Problem details:
Copy out the data line by line exactly, from its start to the line bearing "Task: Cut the", inclusive.

(Data block Opens)

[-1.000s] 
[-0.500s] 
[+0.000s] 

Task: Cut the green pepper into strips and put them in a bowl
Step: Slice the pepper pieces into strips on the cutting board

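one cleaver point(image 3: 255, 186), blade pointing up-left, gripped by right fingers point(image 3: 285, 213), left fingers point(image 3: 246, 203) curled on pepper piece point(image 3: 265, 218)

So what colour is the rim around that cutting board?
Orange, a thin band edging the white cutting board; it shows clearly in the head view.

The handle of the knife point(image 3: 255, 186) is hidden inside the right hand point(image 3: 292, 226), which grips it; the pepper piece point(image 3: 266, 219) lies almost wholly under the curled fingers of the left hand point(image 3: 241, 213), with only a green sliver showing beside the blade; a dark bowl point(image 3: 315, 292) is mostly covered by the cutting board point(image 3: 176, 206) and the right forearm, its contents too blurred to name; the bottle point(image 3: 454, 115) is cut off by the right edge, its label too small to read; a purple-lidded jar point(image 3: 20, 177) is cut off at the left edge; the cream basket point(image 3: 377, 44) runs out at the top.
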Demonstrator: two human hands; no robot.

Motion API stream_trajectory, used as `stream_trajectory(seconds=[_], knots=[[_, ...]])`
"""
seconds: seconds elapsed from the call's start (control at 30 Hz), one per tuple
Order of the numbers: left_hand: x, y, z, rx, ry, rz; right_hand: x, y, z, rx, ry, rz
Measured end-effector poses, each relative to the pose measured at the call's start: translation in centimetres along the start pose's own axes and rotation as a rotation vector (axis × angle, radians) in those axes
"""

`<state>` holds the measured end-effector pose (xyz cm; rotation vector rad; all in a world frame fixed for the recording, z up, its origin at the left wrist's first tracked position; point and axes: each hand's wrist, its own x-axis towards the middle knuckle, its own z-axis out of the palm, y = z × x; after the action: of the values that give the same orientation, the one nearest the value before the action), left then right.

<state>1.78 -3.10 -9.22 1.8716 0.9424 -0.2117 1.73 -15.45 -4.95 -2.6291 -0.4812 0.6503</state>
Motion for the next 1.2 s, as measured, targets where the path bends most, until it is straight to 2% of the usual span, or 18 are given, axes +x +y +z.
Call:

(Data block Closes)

Task response:
[-1.000s] 
[-0.500s] 
[+0.000s] 

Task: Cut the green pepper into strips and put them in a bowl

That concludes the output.